Records provided>
# # #

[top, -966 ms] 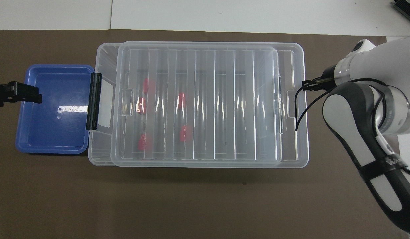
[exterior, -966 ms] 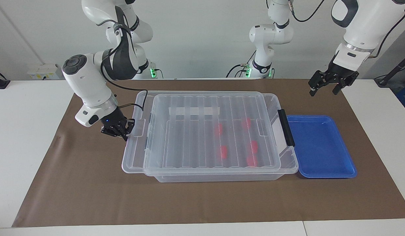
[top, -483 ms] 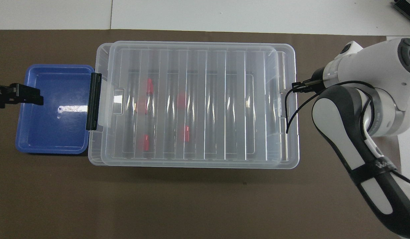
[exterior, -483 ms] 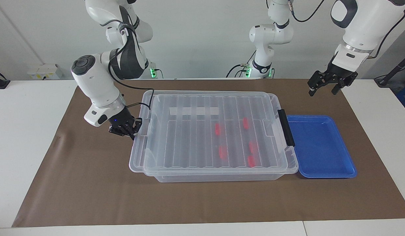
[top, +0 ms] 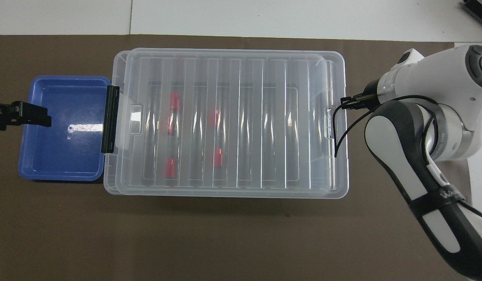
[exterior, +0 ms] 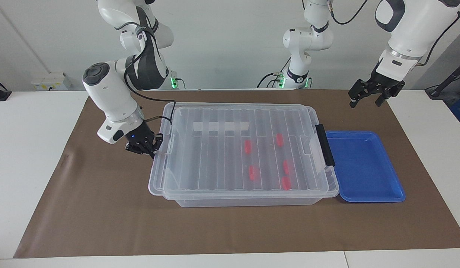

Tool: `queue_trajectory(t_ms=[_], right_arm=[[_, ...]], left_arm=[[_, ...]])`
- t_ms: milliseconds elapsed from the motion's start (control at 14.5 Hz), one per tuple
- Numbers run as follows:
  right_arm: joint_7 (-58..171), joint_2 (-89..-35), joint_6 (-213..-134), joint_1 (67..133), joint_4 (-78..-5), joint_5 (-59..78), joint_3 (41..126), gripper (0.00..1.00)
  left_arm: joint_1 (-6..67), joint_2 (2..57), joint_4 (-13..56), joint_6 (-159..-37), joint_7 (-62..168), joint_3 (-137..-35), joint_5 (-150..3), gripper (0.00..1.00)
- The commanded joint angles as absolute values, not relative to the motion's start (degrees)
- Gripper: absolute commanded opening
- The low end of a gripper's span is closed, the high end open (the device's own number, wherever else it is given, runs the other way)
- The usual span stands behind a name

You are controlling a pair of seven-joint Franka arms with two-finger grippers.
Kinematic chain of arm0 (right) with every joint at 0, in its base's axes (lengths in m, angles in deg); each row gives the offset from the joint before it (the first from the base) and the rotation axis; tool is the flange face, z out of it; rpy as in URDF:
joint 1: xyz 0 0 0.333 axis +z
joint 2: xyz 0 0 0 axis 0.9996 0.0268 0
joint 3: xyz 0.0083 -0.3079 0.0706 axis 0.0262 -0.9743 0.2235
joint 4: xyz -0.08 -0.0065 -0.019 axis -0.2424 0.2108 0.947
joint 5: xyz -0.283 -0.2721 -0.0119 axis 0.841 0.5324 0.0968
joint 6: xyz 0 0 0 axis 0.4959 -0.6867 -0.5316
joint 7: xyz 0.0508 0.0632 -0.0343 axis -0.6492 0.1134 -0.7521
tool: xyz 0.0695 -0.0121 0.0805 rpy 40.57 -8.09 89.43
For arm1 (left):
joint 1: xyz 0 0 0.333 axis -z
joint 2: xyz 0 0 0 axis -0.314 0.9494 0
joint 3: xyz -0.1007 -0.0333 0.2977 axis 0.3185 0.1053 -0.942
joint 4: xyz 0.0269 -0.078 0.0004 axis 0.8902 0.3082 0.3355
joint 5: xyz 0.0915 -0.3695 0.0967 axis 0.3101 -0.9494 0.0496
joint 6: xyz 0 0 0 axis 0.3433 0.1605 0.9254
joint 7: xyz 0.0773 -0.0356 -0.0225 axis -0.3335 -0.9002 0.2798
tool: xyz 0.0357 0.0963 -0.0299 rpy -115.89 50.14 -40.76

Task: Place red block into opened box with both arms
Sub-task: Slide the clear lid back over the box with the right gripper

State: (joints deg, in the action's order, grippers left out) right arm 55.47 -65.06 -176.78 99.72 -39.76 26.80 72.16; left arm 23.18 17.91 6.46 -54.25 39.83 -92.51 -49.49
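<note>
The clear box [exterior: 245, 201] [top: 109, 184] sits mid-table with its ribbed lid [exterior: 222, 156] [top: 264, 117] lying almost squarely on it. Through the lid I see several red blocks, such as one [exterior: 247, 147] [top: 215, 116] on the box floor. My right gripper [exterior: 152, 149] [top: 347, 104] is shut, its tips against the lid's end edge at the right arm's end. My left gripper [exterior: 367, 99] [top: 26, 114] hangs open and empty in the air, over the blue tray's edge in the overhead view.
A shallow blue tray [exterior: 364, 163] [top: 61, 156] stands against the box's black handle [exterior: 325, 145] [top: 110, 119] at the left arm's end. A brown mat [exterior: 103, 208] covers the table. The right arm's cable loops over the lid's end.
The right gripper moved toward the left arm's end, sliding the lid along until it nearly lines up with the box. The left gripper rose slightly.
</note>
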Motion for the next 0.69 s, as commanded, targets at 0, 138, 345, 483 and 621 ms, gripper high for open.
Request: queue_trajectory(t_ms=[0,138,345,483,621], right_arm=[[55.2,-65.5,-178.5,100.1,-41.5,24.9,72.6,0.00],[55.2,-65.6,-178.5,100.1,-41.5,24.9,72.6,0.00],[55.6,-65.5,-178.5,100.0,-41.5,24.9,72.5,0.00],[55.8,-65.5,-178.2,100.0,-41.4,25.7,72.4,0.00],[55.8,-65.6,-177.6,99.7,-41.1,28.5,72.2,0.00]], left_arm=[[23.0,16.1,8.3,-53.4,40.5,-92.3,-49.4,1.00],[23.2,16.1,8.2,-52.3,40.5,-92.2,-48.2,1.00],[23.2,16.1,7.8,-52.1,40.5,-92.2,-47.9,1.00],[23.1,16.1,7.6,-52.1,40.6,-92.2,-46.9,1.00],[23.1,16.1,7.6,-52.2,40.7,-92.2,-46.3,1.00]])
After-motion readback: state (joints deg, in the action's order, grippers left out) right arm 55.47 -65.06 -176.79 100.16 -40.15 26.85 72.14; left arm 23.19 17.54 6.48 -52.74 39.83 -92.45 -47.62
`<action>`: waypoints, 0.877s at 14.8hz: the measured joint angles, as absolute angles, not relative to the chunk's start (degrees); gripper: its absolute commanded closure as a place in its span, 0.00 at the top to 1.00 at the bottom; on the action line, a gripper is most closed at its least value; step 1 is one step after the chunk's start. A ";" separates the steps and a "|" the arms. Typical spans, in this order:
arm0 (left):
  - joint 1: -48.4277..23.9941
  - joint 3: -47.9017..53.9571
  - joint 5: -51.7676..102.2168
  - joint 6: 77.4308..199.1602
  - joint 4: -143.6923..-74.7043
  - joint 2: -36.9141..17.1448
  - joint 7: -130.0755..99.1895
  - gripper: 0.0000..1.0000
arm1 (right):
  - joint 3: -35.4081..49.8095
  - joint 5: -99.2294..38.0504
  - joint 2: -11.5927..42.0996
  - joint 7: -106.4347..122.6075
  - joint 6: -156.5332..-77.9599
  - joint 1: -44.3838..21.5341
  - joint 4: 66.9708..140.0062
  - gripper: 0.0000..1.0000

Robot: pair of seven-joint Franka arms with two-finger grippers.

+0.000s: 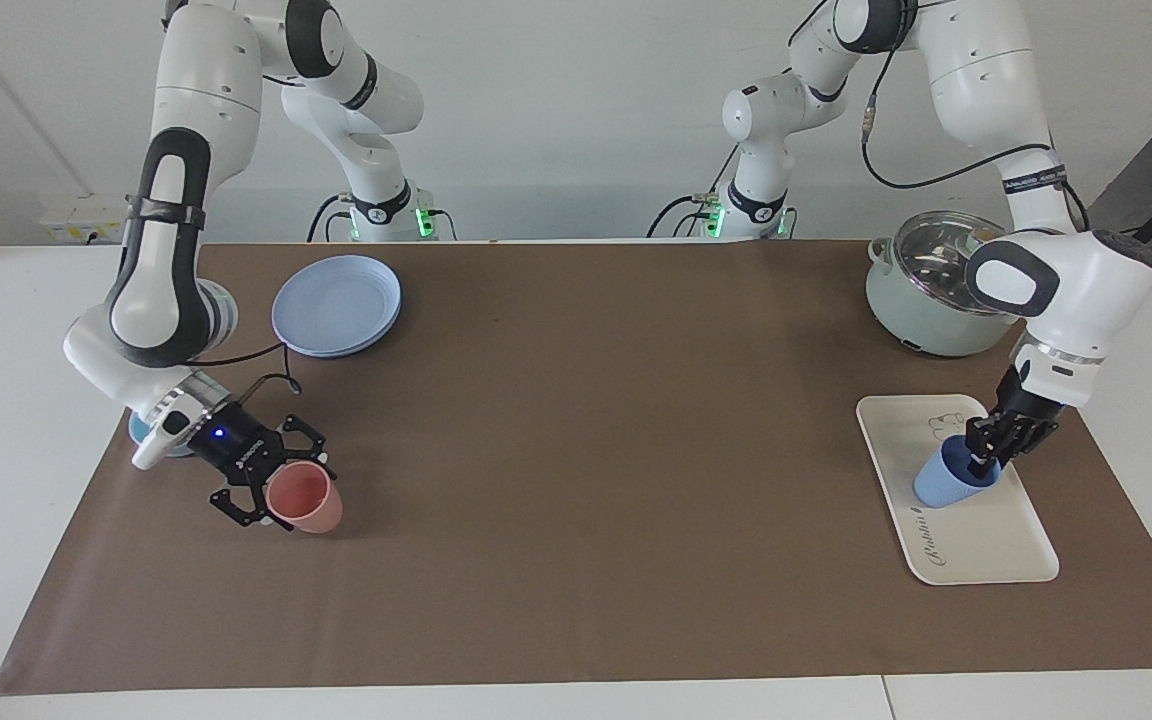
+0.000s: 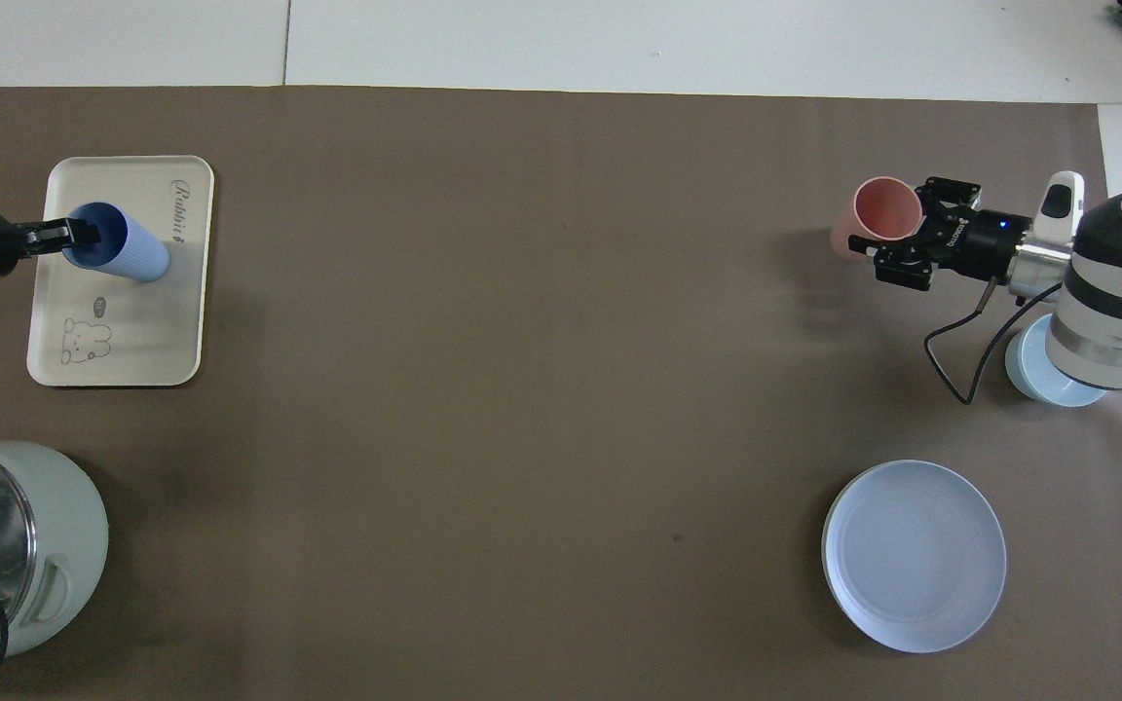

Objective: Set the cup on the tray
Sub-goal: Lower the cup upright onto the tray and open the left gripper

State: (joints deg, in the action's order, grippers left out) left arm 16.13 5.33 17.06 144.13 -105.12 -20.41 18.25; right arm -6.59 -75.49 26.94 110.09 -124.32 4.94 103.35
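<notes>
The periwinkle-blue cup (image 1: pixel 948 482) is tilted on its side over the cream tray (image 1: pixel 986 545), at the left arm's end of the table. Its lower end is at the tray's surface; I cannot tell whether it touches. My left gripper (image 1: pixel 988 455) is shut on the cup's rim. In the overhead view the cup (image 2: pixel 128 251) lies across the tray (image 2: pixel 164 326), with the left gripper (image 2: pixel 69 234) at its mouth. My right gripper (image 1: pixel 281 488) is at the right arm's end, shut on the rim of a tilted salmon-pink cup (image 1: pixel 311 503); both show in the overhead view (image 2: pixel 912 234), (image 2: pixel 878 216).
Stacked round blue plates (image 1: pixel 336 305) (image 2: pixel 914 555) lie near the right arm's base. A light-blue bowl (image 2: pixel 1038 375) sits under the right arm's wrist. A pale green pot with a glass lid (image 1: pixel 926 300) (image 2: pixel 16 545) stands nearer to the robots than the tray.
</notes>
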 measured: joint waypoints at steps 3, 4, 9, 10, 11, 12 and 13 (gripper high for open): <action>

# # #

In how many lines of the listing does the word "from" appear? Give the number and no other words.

Solution below>
2